TASK: Every line of the data must be copied exactly.

DATASET CONTENT:
########################################
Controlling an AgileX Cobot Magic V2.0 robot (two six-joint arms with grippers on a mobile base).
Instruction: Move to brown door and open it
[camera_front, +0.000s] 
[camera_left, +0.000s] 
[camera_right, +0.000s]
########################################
SOLUTION:
Controlling an AgileX Cobot Magic V2.0 robot (two six-joint arms with grippers on a mobile base).
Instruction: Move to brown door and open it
[camera_front, +0.000s] 
[camera_left, +0.000s] 
[camera_right, +0.000s]

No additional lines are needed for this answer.